Take the entries below and print, exactly, the stretch from the line containing "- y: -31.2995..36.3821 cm" through the line containing "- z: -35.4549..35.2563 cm", both included.

◆ Data shown ◆
--- START ---
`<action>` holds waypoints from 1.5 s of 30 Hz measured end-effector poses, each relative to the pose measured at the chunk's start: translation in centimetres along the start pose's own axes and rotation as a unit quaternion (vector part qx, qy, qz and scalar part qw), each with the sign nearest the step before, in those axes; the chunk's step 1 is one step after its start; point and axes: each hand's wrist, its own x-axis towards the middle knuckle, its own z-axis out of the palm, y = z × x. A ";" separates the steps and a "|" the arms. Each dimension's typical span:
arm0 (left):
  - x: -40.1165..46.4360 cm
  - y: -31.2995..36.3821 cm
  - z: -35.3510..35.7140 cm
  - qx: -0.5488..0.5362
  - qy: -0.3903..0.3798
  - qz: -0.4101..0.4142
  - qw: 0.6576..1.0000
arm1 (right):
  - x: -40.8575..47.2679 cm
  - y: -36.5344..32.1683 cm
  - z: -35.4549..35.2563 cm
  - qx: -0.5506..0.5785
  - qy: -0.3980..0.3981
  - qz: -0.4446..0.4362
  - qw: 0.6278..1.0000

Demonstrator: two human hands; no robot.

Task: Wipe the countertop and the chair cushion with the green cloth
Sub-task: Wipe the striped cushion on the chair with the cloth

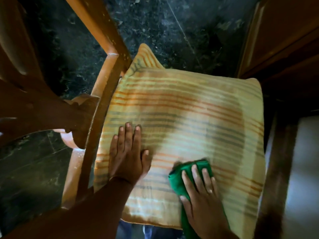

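Observation:
A striped yellow and orange chair cushion lies on the seat of a wooden chair. My left hand rests flat on the cushion's near left part, fingers spread a little. My right hand presses the bunched green cloth onto the cushion's near right part, with the fingers lying over the cloth. Part of the cloth trails under my wrist toward the cushion's near edge.
The chair's carved wooden back and arm rail stand at the left. Wooden cabinet fronts rise at the upper right, and a pale surface sits at the right edge. Dark marbled floor shows beyond the cushion.

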 end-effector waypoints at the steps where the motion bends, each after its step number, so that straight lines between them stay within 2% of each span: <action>1: 0.0 0.0 0.1 0.001 0.001 -0.001 1.000 | 1.8 0.4 -0.3 -0.006 0.005 -0.004 1.000; 5: 0.0 0.1 -0.1 -0.003 0.003 0.001 1.000 | 18.3 0.5 -5.7 -0.018 0.111 0.054 0.992; 7: 0.2 0.2 -0.3 -0.002 0.002 -0.002 1.000 | 26.7 1.1 -9.5 -0.003 0.107 0.086 0.990; 9: 0.3 0.3 -0.7 0.004 -0.006 -0.003 1.000 | 30.5 1.8 -11.4 0.008 0.089 0.090 0.992; 11: 0.3 0.5 -1.2 0.010 -0.016 -0.002 1.000 | 27.7 2.4 -10.6 -0.004 0.110 0.069 0.992; 14: 0.1 0.6 -1.7 0.013 -0.035 0.000 0.999 | 12.9 3.2 -4.9 -0.012 0.134 0.062 0.989; 16: 0.1 0.5 -1.8 0.015 -0.045 -0.005 0.999 | 3.2 3.6 -1.6 -0.014 0.107 0.073 0.991; 18: 0.2 0.7 -2.0 0.015 -0.050 -0.002 0.999 | -0.1 5.2 -1.2 -0.003 0.053 0.082 0.995; 20: 0.2 0.9 -2.6 0.010 -0.056 -0.003 0.998 | 2.9 6.8 -2.6 -0.006 0.058 0.094 0.994; 23: 1.0 1.5 -3.6 -0.031 -0.069 -0.013 0.997 | 12.9 9.2 -6.7 0.000 0.140 0.163 0.977; 24: 1.9 2.0 -3.9 -0.039 -0.070 0.012 0.997 | 16.5 10.3 -8.6 0.012 0.144 0.184 0.972; 26: 5.4 3.4 -4.1 -0.038 -0.069 0.126 0.989 | 21.6 12.3 -11.1 0.010 0.144 0.201 0.969; 28: 11.1 4.3 -4.2 0.016 -0.078 0.228 0.970 | 22.3 13.1 -11.1 -0.010 0.150 0.175 0.973; 29: 14.1 4.5 -4.2 0.047 -0.085 0.249 0.964 | 20.9 12.8 -10.4 -0.026 0.160 0.150 0.975; 32: 19.2 3.3 -3.8 0.100 -0.086 0.260 0.956 | 12.1 8.8 -5.7 -0.055 0.150 0.077 0.984; 35: 19.5 2.6 -3.0 0.096 -0.068 0.264 0.957 | 4.7 4.2 -1.6 -0.076 0.082 -0.092 0.989; 37: 19.4 2.6 -3.2 0.081 -0.075 0.275 0.955 | 4.1 4.3 -1.9 -0.087 0.019 -0.189 0.978; 38: 19.7 2.5 -3.3 0.073 -0.077 0.275 0.956 | 5.4 4.9 -2.6 -0.105 0.022 -0.198 0.974; 39: 19.8 2.4 -3.4 0.069 -0.078 0.273 0.956 | 7.2 5.3 -3.4 -0.114 0.044 -0.170 0.978; 41: 19.8 2.4 -3.4 0.067 -0.074 0.272 0.957 | 11.9 5.4 -5.5 -0.086 0.102 -0.016 0.991; 43: 19.6 2.5 -3.1 0.065 -0.071 0.276 0.956 | 15.6 3.4 -6.5 -0.011 0.155 0.114 0.981; 45: 20.1 2.2 -3.3 0.052 -0.081 0.285 0.954 | 16.3 -1.6 -4.9 0.024 0.172 0.118 0.978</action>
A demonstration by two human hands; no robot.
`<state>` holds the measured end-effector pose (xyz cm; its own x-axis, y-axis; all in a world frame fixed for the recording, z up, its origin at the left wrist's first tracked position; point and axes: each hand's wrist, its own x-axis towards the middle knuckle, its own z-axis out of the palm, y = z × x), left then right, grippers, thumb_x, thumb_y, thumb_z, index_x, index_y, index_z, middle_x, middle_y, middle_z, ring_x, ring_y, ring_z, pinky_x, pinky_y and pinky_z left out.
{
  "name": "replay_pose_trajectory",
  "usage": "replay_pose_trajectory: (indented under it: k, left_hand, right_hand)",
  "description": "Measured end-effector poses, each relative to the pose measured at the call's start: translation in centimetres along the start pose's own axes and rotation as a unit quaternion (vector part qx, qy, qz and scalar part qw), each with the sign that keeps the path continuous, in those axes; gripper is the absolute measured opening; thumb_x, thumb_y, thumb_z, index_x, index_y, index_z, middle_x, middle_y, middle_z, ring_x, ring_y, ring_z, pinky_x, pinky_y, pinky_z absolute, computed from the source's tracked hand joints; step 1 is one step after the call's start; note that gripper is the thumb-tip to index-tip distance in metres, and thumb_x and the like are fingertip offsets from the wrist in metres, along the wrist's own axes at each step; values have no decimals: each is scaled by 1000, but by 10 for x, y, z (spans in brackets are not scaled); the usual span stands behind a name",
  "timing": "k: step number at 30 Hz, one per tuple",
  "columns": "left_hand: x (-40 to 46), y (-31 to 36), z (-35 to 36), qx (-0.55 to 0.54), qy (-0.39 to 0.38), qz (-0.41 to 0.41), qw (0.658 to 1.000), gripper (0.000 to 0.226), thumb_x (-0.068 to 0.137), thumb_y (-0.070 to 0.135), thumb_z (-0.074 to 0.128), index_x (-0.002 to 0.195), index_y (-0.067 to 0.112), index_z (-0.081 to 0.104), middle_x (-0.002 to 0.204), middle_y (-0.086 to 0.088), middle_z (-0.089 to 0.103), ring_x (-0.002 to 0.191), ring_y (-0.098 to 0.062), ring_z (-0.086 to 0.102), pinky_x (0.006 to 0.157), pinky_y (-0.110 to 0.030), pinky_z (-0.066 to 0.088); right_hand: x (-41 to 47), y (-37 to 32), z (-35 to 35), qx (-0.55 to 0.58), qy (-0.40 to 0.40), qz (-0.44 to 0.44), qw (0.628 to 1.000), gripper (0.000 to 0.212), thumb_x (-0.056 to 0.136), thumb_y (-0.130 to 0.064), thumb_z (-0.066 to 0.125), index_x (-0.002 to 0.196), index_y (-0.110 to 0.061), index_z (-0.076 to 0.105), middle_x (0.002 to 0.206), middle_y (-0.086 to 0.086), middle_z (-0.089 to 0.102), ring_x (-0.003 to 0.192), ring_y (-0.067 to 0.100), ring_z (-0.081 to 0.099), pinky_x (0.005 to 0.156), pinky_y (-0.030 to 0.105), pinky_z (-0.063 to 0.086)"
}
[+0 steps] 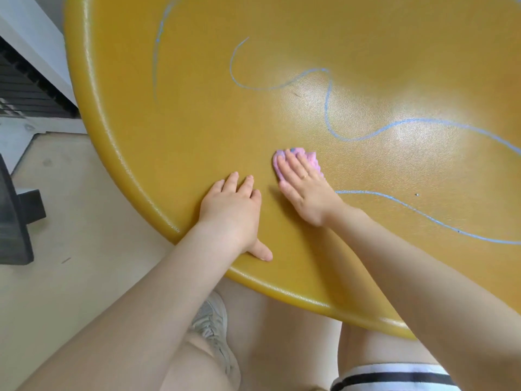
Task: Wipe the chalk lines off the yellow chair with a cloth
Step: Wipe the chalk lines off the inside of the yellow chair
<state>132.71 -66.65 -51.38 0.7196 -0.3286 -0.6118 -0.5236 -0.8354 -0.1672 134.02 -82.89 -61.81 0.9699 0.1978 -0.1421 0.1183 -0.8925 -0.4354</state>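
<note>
Nearest, at the bottom of the frame, we see our bare knees, a grey shoe (212,325) on the pale floor (70,221), and a striped black-and-white hem (394,378) at lower right. Both forearms reach up from the bottom corners toward the middle.

Our left hand (234,210) lies flat on the chair (197,108) close to its rounded near rim, fingers loosely spread and the thumb pointing toward lower right; it holds nothing. Just to its right, our right hand (303,190) is pressed palm down on the cloth (311,159), fingers straight and close together. The cloth is pink and bunched; most of it is hidden under the fingers, with its edges showing past the fingertips and along the hand's right side. It rests on the yellow seat slightly right of the frame's centre.

Blue chalk lines (327,103) curl over the seat. One starts beside the right wrist and runs toward the right edge of the frame. Another loops above the cloth, apart from it, and winds up toward the centre top. A fainter stroke runs down from the upper left of the seat.

Farthest, in the upper left corner, stand a white ledge (36,38) and dark slats (19,91); a black object (14,221) sits at the left edge.
</note>
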Motion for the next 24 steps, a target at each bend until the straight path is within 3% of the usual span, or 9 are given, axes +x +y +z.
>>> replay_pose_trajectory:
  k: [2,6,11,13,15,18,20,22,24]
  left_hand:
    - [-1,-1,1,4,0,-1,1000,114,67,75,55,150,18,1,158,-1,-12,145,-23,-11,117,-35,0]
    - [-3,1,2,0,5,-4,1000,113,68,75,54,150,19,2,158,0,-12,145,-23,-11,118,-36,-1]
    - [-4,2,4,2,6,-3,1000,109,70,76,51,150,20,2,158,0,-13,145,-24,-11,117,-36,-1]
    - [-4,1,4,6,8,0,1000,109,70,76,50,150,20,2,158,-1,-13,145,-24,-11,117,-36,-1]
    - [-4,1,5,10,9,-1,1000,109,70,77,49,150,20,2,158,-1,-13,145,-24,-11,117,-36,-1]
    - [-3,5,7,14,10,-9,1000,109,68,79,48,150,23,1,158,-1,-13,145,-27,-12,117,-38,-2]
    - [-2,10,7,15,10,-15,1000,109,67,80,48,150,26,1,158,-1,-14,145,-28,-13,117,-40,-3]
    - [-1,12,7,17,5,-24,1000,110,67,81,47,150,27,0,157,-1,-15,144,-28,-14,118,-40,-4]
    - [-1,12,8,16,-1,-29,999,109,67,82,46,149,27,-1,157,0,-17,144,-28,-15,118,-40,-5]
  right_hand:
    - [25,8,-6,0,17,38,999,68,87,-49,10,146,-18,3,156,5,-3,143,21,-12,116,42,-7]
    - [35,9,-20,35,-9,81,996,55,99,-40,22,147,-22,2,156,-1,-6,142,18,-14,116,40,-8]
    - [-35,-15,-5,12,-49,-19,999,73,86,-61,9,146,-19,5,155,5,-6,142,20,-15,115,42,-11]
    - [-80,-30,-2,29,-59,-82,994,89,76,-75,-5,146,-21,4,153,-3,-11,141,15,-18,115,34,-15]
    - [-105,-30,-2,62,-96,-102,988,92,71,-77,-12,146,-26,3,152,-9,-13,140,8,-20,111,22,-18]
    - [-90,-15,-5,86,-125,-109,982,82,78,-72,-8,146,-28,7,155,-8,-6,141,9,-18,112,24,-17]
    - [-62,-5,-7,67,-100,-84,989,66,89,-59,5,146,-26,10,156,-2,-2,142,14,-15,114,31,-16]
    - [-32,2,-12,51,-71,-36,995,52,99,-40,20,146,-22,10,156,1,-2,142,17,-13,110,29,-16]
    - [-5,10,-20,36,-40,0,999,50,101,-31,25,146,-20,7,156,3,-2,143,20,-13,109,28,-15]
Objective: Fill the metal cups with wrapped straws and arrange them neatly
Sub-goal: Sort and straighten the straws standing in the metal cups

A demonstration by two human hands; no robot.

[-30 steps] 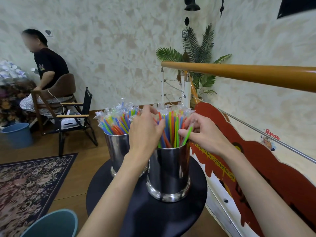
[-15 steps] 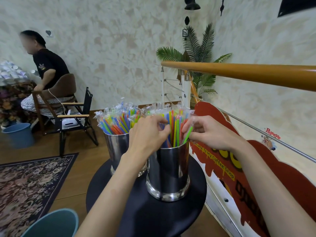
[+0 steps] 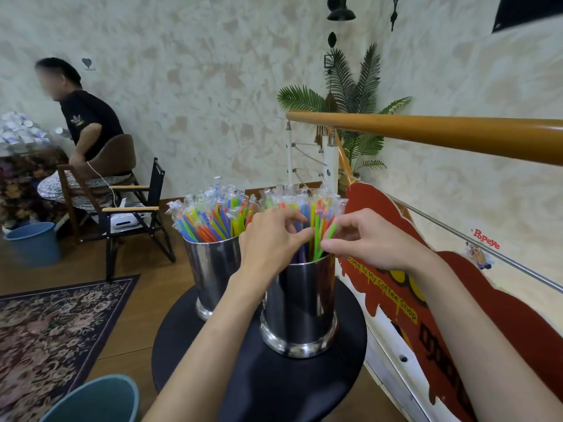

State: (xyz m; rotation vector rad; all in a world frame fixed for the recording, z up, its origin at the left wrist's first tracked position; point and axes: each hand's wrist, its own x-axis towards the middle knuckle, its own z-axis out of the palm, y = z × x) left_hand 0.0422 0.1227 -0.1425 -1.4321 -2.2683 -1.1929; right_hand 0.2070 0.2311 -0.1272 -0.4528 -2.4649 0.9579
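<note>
Since 1 s ago both hands have drawn together over the near cup: left hand (image 3: 271, 239) has shifted right, its fingers now curling into the wrapped straws (image 3: 316, 214), and right hand (image 3: 368, 236) has come in w/ a green straw (image 3: 327, 241), which is now leaning less to the right. Left is pinching a few straws betw. thumb & fingertips; right is pinching the green one at the cup's right rim. 2 metal cups are standing on 1 round black table (image 3: 274, 376): near cup (image 3: 300, 309) at right, far cup (image 3: 213, 269) just left of it & behind, sides nearly touching. Both are packed w/ upright multicolour straws in clear wrappers; too many to count. 2 blue bins: 1 near-left (image 3: 94, 400), 1 far-left (image 3: 33, 243). 1 seated person (image 3: 88, 123) is sitting far left.
</note>
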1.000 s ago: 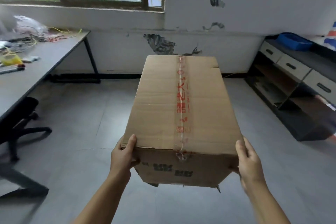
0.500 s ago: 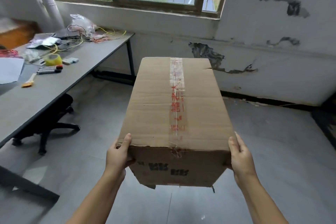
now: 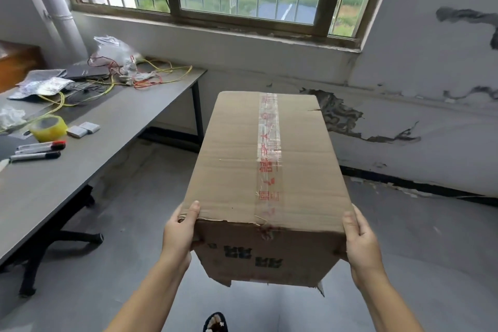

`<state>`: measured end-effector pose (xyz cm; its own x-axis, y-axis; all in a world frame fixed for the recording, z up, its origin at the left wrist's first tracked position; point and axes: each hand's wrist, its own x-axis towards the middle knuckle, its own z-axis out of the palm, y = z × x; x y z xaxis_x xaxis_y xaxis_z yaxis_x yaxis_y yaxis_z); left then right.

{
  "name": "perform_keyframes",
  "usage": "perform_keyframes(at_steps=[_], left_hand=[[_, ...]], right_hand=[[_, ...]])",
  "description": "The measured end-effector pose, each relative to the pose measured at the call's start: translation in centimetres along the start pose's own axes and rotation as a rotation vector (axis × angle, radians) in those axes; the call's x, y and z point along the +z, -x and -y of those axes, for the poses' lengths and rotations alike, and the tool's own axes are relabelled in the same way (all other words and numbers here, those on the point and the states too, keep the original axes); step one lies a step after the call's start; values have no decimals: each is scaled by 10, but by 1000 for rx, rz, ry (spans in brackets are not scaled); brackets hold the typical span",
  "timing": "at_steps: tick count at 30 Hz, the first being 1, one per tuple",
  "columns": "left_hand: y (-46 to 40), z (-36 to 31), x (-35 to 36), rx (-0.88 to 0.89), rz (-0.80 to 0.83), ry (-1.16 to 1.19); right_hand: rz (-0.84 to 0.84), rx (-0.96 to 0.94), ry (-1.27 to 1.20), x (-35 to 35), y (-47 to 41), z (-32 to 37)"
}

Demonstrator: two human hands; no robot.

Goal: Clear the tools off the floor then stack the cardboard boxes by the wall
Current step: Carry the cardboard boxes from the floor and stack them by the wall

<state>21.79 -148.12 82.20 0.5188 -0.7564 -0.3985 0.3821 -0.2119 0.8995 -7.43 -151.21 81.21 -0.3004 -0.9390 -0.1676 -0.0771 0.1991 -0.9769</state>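
While the cardboard box [image 3: 265, 170] is up off the floor [image 3: 134, 224] between my two hands, I judge this to be the stacking half of the job, with the carry to the wall [image 3: 431, 129] under way. My left hand [image 3: 179, 232] has its grip clamped on the near left corner, thumb lying over the top edge; my right hand [image 3: 361, 242] is clamped on the near right corner, fingers round the side. The box runs lengthways away from me, taped seam up, its near end face between the two grips and its torn bottom flap hanging below. Next I would need a clear patch by the wall's foot and a level lowering, minding that loose bottom. To my left, the table [image 3: 80, 170] carries a tape roll [image 3: 48, 128], markers [image 3: 37, 151] and wires [image 3: 151, 75].
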Motion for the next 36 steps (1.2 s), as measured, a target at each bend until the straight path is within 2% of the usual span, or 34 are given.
perform_keyframes(at_steps=[10,20,25,29,36], left_hand=[[-227,-74,37,-35,27,-65],[-447,-65,71,-130,81,-139],[-569,-50,84,-181,101,-171],[-656,-11,88,-200,90,-215],[-755,54,68,-194,62,-269]], right_hand=[[-45,98,-8,162,-145,39],[-90,144,12,296,-303,13],[-90,215,42,369,-382,-23],[-124,245,52,417,-441,-69],[-137,301,20,486,-496,-175]])
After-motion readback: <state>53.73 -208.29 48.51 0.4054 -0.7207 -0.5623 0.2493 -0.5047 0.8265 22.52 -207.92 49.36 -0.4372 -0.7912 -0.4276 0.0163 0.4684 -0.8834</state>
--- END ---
◆ Result ◆
  - y: -31.2995..36.3821 cm
  - z: -35.3510..35.7140 cm
  - qx: -0.5488..0.5362
  - qy: -0.3903..0.3798
  - qz: -0.4101..0.4142
  - qw: 0.6576..1.0000
arm1 (right):
  - x: -40.8575..47.2679 cm
  - y: -36.5344..32.1683 cm
  - z: -35.4549..35.2563 cm

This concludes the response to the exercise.